> Data shown:
^^^^

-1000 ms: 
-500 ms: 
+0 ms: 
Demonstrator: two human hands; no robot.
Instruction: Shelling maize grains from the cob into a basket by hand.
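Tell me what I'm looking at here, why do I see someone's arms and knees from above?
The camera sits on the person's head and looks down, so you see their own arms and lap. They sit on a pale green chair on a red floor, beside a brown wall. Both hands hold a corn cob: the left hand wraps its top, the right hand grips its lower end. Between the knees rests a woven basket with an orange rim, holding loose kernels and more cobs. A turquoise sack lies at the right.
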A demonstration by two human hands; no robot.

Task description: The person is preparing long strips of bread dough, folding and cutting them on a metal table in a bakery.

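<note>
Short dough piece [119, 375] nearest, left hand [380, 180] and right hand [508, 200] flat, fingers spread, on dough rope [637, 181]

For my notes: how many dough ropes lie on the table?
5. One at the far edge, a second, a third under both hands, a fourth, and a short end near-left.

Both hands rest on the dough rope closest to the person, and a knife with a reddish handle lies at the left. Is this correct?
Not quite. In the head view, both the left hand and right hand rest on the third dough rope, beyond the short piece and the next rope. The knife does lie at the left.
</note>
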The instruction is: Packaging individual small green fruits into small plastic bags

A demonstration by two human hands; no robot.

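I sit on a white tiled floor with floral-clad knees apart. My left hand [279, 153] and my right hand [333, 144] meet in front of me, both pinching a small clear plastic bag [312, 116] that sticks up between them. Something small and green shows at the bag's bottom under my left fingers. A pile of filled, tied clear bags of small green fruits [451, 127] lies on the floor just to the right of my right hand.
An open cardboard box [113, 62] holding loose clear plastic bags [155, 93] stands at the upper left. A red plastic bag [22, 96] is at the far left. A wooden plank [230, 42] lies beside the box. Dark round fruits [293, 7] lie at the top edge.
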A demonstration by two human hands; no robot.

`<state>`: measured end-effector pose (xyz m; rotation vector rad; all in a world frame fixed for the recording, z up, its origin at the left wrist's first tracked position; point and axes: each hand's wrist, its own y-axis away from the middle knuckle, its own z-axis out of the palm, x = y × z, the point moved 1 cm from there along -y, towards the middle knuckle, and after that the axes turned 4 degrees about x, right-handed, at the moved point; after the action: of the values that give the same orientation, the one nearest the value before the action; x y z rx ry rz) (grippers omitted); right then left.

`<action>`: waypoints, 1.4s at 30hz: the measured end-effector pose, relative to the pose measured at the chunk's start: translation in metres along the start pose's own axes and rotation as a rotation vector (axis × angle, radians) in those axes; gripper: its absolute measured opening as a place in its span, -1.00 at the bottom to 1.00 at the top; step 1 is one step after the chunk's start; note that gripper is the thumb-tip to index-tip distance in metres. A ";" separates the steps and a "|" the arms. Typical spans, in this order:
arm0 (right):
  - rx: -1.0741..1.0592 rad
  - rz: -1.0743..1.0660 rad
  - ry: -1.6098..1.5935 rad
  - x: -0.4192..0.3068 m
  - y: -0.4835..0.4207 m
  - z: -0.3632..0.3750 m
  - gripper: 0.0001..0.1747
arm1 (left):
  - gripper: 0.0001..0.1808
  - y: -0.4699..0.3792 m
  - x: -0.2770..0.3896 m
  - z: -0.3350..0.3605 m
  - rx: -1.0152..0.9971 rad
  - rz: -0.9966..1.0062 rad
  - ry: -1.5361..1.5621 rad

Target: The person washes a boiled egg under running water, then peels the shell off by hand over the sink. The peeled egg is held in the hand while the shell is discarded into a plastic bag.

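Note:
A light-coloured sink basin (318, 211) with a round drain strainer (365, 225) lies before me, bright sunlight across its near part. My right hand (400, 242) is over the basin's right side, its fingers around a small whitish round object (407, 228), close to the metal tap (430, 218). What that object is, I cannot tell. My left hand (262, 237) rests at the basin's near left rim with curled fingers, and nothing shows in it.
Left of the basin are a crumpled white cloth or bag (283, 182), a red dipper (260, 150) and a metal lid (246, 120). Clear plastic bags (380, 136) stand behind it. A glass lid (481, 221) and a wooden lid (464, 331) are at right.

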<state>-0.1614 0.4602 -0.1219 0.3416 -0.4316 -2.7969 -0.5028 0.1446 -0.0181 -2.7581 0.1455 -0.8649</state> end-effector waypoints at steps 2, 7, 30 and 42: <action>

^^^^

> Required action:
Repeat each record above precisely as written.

> Solution:
-1000 ms: 
-500 ms: 
+0 ms: 
Demonstrator: two human hands; no robot.
Instruction: Shelling maize grains from the cob into a basket by hand.
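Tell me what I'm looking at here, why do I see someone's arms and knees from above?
The camera sits on the person's head and looks down, so you see their own arms and lap. They sit on a pale green chair on a red floor, beside a brown wall. Both hands hold a corn cob: the left hand wraps its top, the right hand grips its lower end. Between the knees rests a woven basket with an orange rim, holding loose kernels and more cobs. A turquoise sack lies at the right.
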A demonstration by two human hands; no robot.

Task description: The person is preparing long strips of bread dough, folding and cutting them on a metal table in a bakery.

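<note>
Short dough piece [119, 375] nearest, left hand [380, 180] and right hand [508, 200] flat, fingers spread, on dough rope [637, 181]

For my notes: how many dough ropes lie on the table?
5. One at the far edge, a second, a third under both hands, a fourth, and a short end near-left.

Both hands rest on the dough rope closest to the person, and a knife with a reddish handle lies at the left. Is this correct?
Not quite. In the head view, both the left hand and right hand rest on the third dough rope, beyond the short piece and the next rope. The knife does lie at the left.
</note>
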The instruction is: Packaging individual small green fruits into small plastic bags

A demonstration by two human hands; no robot.

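I sit on a white tiled floor with floral-clad knees apart. My left hand [279, 153] and my right hand [333, 144] meet in front of me, both pinching a small clear plastic bag [312, 116] that sticks up between them. Something small and green shows at the bag's bottom under my left fingers. A pile of filled, tied clear bags of small green fruits [451, 127] lies on the floor just to the right of my right hand.
An open cardboard box [113, 62] holding loose clear plastic bags [155, 93] stands at the upper left. A red plastic bag [22, 96] is at the far left. A wooden plank [230, 42] lies beside the box. Dark round fruits [293, 7] lie at the top edge.
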A demonstration by two human hands; no robot.

`<state>`: measured end-effector pose (xyz m; rotation vector rad; all in a world frame fixed for the recording, z up, its origin at the left wrist's first tracked position; point and axes: each hand's wrist, its own y-axis away from the middle knuckle, its own z-axis out of the palm, x = y × z, the point moved 1 cm from there along -y, towards the middle knuckle, and after that the axes turned 4 degrees about x, right-handed, at the moved point; after the action: of the values that give the same orientation, the one nearest the value before the action; x y z rx ry rz) (grippers omitted); right then left.

`<action>`: waypoints, 1.4s at 30hz: the measured end-effector pose, relative to the pose measured at the chunk's start: translation in metres along the start pose's own axes and rotation as a rotation vector (axis × angle, radians) in those axes; gripper: its absolute measured opening as a place in its span, -1.00 at the bottom to 1.00 at the top; step 1 is one step after the chunk's start; note that gripper is the thumb-tip to index-tip distance in metres. A ";" separates the steps and a "|" the arms. Typical spans, in this order:
arm0 (right):
  - rx: -1.0741..1.0592 rad
  - rz: -1.0743..1.0660 rad
  - ry: -1.6098..1.5935 rad
  - x: -0.4192..0.3068 m
  - y: -0.4835..0.4207 m
  - z: -0.3632..0.3750 m
  - gripper: 0.0001..0.1747
arm1 (left):
  - gripper: 0.0001..0.1808
  - y: -0.4699..0.3792 m
  - x: -0.2770..0.3896 m
  - z: -0.3350..0.3605 m
  - rx: -1.0152..0.9971 rad
  - rz: -0.9966..1.0062 rad
  - ry: -1.5361..1.5621 rad

Target: The person washes a boiled egg under running water, then peels the shell off by hand over the sink. The peeled egg is held in the hand while the shell is discarded into a plastic bag.

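Note:
A light-coloured sink basin (318, 211) with a round drain strainer (365, 225) lies before me, bright sunlight across its near part. My right hand (400, 242) is over the basin's right side, its fingers around a small whitish round object (407, 228), close to the metal tap (430, 218). What that object is, I cannot tell. My left hand (262, 237) rests at the basin's near left rim with curled fingers, and nothing shows in it.
Left of the basin are a crumpled white cloth or bag (283, 182), a red dipper (260, 150) and a metal lid (246, 120). Clear plastic bags (380, 136) stand behind it. A glass lid (481, 221) and a wooden lid (464, 331) are at right.
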
<state>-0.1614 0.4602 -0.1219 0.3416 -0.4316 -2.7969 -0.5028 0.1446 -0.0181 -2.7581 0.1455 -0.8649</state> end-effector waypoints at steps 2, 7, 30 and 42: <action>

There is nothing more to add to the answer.